The task » Nothing should change. Output the data exactly.

Given data »
————

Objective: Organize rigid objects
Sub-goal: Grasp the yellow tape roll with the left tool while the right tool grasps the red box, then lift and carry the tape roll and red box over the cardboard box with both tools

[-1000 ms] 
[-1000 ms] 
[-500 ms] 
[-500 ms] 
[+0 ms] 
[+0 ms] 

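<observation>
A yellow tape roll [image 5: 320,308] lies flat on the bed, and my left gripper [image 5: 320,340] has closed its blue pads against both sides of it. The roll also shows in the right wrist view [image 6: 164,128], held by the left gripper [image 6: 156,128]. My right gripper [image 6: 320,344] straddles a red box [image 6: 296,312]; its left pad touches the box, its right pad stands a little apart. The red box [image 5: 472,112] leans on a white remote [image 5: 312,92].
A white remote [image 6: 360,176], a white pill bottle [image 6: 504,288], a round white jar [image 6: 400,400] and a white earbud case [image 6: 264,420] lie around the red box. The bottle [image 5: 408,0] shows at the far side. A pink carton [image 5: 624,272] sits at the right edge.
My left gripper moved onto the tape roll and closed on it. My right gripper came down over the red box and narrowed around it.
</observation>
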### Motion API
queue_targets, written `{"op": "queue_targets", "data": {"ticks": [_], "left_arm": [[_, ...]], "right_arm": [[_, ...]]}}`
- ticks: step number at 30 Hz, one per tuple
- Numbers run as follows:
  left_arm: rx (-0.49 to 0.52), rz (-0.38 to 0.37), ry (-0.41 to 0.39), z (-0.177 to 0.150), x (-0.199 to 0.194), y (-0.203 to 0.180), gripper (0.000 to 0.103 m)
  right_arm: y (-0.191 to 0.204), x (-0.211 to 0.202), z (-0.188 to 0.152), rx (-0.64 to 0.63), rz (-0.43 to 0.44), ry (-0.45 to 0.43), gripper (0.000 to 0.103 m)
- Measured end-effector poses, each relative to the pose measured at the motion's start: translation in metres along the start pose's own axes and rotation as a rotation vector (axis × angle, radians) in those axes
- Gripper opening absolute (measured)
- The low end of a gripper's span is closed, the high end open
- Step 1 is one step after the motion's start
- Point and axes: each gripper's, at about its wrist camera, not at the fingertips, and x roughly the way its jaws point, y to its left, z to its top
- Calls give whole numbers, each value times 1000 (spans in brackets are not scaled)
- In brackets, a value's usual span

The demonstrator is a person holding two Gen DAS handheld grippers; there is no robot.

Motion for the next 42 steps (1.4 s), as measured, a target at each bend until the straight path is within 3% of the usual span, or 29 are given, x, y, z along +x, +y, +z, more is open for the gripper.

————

Task output »
Objective: Organize rigid objects
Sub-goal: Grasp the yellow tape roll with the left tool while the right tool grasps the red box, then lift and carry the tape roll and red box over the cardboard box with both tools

[-1000 ms] 
[-1000 ms] 
[-500 ms] 
[-500 ms] 
[+0 ms] 
[+0 ms] 

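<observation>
A yellow tape roll [image 5: 320,308] lies flat on the bed, and my left gripper [image 5: 320,340] has closed its blue pads against both sides of it. The roll also shows in the right wrist view [image 6: 164,128], held by the left gripper [image 6: 156,128]. My right gripper [image 6: 320,344] straddles a red box [image 6: 296,312]; its left pad touches the box, its right pad stands a little apart. The red box [image 5: 472,112] leans on a white remote [image 5: 312,92].
A white remote [image 6: 360,176], a white pill bottle [image 6: 504,288], a round white jar [image 6: 400,400] and a white earbud case [image 6: 264,420] lie around the red box. The bottle [image 5: 408,0] shows at the far side. A pink carton [image 5: 624,272] sits at the right edge.
My left gripper moved onto the tape roll and closed on it. My right gripper came down over the red box and narrowed around it.
</observation>
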### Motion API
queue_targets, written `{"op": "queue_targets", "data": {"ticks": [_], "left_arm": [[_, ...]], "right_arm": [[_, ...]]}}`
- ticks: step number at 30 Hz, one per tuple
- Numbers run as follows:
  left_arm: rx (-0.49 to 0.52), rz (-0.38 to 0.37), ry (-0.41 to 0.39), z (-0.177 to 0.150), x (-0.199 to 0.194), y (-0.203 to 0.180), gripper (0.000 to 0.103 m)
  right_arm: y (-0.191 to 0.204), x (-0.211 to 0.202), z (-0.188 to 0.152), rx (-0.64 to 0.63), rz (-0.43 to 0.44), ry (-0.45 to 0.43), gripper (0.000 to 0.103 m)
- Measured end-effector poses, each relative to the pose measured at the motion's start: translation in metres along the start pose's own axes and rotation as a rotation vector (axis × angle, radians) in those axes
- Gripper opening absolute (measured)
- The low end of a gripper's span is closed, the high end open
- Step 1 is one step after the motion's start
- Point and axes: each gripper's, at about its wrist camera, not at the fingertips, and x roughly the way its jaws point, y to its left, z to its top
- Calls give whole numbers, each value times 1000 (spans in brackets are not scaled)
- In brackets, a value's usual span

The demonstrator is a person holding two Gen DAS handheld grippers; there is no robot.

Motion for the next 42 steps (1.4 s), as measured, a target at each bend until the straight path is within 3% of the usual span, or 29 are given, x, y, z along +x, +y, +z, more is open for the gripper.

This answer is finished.